Sejak Tahun 1980 telah diupayakan untuk menyempurnakan PP NO. 16 Tahun 1958 karena sudah tidak sesuai dengan prinsip – prinsip otonomi yaitu :

  1. Prinsip Otonomi yang dianut oleh PP 16 Tahun 1958 adalah Otonomi yang riil dan seluas-luasnya berdasarkan UU No. 7 Tahun 1951 Tentang Peranan Pemerintah di Daerah sudah tidak sesuai lagi dengan prinsip otonomi nyata dan bertanggung jawab berdasarkan UU No. 5 Tahun 1974 Tentang Pemerintah Daerah.
  2. Penyerahan urusan dalam Bidang LLAJ sesuai dengan PP NO. 16 Tahun 1958 hanya untuk Daerah Tingkat I sudah tidak sesuai dengan titik berat otonomi yang dianut dalam UU. NO. 5 Tahun 1974 yaitu Daerah Tingkat II.
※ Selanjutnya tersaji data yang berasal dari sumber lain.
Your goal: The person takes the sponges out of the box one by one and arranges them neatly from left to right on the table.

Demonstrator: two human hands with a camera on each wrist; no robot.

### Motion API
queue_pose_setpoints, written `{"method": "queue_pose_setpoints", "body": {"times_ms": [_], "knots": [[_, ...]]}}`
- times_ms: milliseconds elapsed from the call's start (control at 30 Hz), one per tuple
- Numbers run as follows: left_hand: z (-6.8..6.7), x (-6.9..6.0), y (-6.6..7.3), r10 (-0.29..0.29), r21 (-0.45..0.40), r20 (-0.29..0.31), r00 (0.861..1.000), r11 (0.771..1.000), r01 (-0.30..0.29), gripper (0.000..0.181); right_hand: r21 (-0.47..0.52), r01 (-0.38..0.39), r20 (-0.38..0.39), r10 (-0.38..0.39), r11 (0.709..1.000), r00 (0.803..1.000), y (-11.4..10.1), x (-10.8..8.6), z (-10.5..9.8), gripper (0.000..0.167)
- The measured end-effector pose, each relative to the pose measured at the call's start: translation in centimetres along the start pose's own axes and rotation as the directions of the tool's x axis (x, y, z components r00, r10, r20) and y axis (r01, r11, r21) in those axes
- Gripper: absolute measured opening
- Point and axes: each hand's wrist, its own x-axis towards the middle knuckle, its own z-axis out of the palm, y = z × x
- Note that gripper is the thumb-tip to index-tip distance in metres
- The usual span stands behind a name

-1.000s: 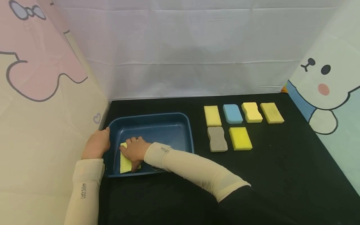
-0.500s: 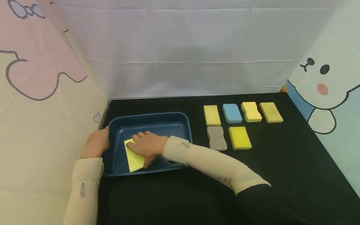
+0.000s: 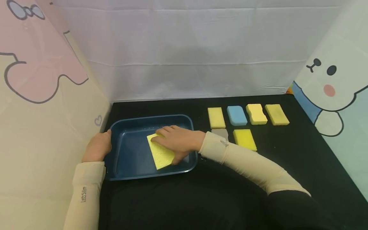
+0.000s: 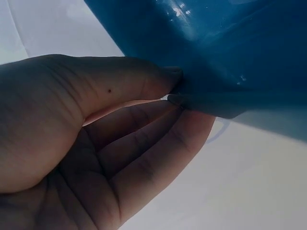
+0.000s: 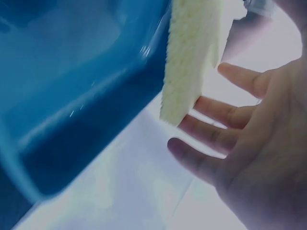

Berdasarkan prinsip – prinsip otonomi tersebut diatas, maka Daerah Tingkat II diberikan sebagian kewenangan LLAJ dari Tingkat Pusat maupun dari Tingkat I. Untuk itu Daerah Tingkat II diberikan kewenangan untuk mengelola Kewenangan Pemerintah dalam Bidang LLAJ dengan membentuk Dinas Lalu Lintas dan Angkutan Jalan atau dengan momenklatur Dinas Perhubungan.


7. Periode Pasca berlakunya UU Tentang Pemerintahan Daerah

Sejak digulirkannya Undang–undang No.22 Tahun 1999 tentang Pemerintahan Daerah yang telah beberapa kali dirubah, Daerah diberikan kewenangan yang luas untuk mengelola rumah tangganya sendiri. Seiring dengan hal tersebut, daerah membentuk Dinas, Badan, Lembaga dan Kantor (Dibaleka) sesuai dengan potensi Daerah masing-masing. Pembentukan Dinas Perhubungan Kabupaten Garut saat ini didasarkan pada Peraturan Daerah Nomor Kabupaten Garut Nomor 9 Tahun 2016 tentang Pembentukan dan Susunan Perangkat Daerah Kabupaten Garut.